En donnant à 7 kilomètres de route nationale le statut d'un projet architectural, la DDE du Territoire de Belfort prend les devants : « La France doit s'adapter au droit commun européen en matière d'ingénierie privée. Ce projet tranche avec la traditionnelle confusion des rôles de maître d'ouvrage et de maître d'oeuvre dans les services de l'Equipement », souligne Olivier Frérot, directeur de l'équipement du Territoire. Du côté de l'Equipement, l'apprentissage du dialogue entre une maîtrise d'ouvrage et une maîtrise d'oeuvre clairement séparées ne va pas sans difficultés. Les épisodes qui ont abouti, au premier trimestre 2001, à l'élaboration d'un avant-projet modificatif illustrent ces écueils : sur la base d'un projet remis en août, le Service d'études techniques des routes et autoroutes du ministère a opposé mi-décembre un avis défavorable au projet de viaduc. Les 8 arches évasées posées sur des appuis fins inspiraient des craintes de dérapages financiers et techniques. Lauréat en octobre 1999 du concours lancé par la DDE pour le remodelage de l'extrémité orientale de la RN19, l'architecte-ingénieur Marc Mimram a dû réviser sa copie, mais sur la base d'autres arguments : plutôt que de figer le lit de l'Allaine entre les piles du viaduc, la direction régionale de l'environnement a préféré un reméandrement du cours d'eau, afin de préserver son espace d'expansion. Du coup, les appuis fins ne se justifiaient plus.

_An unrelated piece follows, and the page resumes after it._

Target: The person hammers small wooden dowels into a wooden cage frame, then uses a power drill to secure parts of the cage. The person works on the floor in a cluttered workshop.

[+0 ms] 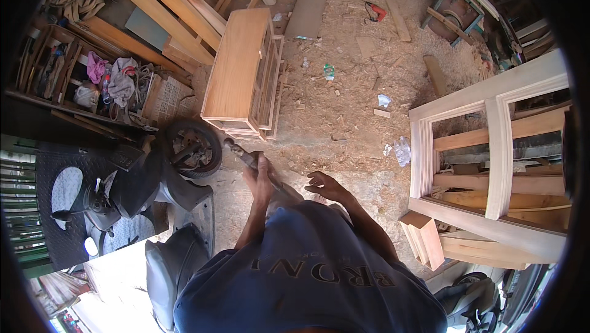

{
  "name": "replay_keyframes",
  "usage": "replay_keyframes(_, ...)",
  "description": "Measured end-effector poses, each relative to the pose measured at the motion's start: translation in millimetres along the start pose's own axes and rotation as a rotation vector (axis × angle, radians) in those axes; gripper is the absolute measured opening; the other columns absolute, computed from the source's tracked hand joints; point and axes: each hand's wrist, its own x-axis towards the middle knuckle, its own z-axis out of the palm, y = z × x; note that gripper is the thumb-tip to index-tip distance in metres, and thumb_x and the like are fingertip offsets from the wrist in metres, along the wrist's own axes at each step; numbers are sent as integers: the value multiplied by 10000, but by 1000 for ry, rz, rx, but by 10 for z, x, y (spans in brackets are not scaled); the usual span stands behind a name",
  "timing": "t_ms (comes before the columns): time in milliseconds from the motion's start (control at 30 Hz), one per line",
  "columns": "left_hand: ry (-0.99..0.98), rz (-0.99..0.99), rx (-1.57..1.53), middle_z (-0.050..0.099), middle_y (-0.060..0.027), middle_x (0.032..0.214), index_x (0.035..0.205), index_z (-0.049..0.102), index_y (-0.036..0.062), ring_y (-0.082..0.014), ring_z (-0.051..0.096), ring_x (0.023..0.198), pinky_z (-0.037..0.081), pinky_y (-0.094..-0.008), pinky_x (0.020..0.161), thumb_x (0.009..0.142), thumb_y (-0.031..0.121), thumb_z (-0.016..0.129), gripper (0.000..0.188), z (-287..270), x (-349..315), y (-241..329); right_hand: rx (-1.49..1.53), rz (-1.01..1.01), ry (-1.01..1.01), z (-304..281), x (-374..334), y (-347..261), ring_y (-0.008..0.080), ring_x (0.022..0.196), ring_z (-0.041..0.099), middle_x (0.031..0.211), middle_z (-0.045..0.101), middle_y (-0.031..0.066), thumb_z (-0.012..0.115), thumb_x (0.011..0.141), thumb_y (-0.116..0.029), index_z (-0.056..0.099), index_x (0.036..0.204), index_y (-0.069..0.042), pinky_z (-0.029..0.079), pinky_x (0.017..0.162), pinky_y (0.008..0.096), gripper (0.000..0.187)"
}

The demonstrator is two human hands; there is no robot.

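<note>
My left hand [260,178] is closed around a long dark grey tool [247,158] with a rounded knob at its far end. The tool slants up to the left, and its near part runs back toward my lap; its exact kind cannot be made out. My right hand [327,186] is held in front of my body, fingers bent and apart, with nothing visible in it. Beyond the tool's tip stands a light wooden cabinet [236,65] with framed sides. A black motorbike wheel [192,148] is close to the left of the tool.
Shavings and offcuts cover the floor [344,124]. A red power tool [376,11] lies far ahead. To the right stands a large wooden frame [495,148], with stacked wood blocks [423,239] nearby. Long boards [160,10] lean at far left, and a motorbike [135,191] is at left.
</note>
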Motion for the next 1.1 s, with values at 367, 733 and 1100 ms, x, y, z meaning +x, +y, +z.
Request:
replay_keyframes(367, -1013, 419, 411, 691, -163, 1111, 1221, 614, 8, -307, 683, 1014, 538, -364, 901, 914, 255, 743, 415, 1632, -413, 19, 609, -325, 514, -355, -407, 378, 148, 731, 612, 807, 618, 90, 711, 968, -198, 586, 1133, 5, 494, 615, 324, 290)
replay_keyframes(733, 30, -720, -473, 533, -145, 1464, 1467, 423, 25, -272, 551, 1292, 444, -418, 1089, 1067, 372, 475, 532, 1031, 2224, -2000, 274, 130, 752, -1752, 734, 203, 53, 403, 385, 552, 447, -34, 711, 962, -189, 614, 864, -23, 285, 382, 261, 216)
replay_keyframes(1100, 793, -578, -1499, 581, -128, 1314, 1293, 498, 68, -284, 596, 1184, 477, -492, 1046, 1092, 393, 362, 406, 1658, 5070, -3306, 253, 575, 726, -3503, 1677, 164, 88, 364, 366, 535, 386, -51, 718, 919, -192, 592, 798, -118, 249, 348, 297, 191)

S'il reconnaît qu'un tel contexte « insécurise nos équipes », Gilles Quérini, responsable des grands travaux à la DDE, reste confiant : « Au bout du compte, les étapes actuelles contribueront à améliorer le projet. » Un facteur objectif justifie cet optimisme : un consensus existe autour de la route, ce qui permet à la DDE d'en faire un laboratoire de la transparence de l'action publique. « Le site Internet (www.rn19.net), préfigure une pratique qui devrait se généraliser », estime Olivier Frérot.

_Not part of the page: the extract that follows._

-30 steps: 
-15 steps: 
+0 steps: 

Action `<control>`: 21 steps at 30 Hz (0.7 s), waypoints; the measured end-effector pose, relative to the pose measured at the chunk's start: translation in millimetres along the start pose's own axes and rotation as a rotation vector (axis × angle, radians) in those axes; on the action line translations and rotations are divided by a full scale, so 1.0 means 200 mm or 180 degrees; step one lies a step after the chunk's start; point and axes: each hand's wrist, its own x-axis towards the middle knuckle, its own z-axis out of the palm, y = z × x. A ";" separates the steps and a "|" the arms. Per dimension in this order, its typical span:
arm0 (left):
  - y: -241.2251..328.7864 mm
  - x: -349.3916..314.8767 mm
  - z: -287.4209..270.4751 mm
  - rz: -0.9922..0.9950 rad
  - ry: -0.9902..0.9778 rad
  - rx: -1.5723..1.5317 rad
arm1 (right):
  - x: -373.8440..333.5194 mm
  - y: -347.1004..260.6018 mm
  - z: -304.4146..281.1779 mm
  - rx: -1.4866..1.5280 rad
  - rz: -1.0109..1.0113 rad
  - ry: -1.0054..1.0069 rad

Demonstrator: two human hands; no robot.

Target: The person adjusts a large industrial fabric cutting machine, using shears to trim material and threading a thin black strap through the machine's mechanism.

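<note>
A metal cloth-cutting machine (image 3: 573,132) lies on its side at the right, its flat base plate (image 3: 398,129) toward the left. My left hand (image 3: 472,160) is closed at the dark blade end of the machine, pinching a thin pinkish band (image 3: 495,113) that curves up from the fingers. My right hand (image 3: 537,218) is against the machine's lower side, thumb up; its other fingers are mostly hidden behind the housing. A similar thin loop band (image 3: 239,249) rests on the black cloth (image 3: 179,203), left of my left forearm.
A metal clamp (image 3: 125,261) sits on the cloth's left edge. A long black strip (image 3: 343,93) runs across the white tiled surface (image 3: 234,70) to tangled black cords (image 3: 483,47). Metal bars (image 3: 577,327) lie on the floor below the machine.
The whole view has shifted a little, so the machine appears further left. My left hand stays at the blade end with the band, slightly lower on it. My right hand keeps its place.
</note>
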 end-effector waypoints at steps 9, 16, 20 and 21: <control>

Au cas où le suivi d'exécution des travaux serait aussi assuré par l'équipe de Marc Mimram, le maître d'ouvrage et le maître d'oeuvre approfondissent un débat provoqué par le projet : « Habituées à la confusion des rôles, les DDE savent à peu près payer des études, mais pas le suivi d'exécution », estime Marc Mimram. Olivier Frérot déplore, lui, les structures artisanales de l'architecture hexagonale : « Si nous nous étions appuyés sur un grand bureau d'études, nous n'aurions pas eu à nous interroger sur la part de la sous-traitance dans le suivi du projet. » Décidément, la DDE du Territoire n'élude pas les questions difficiles...
FICHE TECHNIQUE (p.137) :
Maître d'ouvrage : DDE du Territoire de Belfort
Maître d'oeuvre des ouvrages d'art, viaducs et aménagement paysager : Marc Mimram, associé à Acanthe, paysagistes (Guillaume Geoffroy-Dechaume)

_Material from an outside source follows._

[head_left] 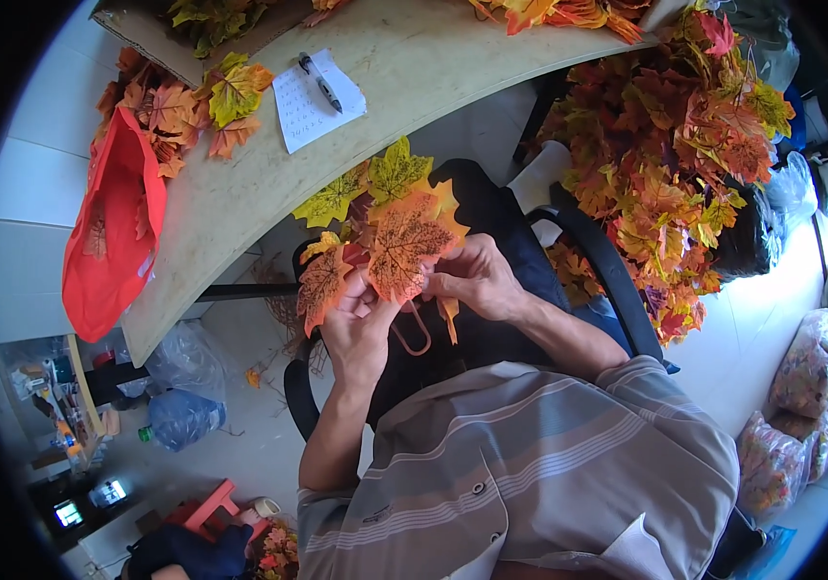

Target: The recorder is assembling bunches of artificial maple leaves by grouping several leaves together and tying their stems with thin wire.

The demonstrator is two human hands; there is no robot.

Maître d'oeuvre des terrassements et voiries : DDE du Territoire de Belfort
Coût : 60 millions de francs TTC pour les deux ouvrages non courants (viaduc de 300 m sur l'Allaine et pont de 40 m au croisement de la D26), 35 millions de francs pour les sept ouvrages courants, 6 millions de francs pour le traitement paysager
Financement : Etat (75 %), région (12,5 %), conseil général (12,5 %)
Calendrier prévisionnel : automne 2001-fin 2003
DESSINS PHOTO : Projets de viaduc et d'ouvrage d'art courant de Marc Mimram, architecte-ingénieur en charge du remodelage de la section de la RN19.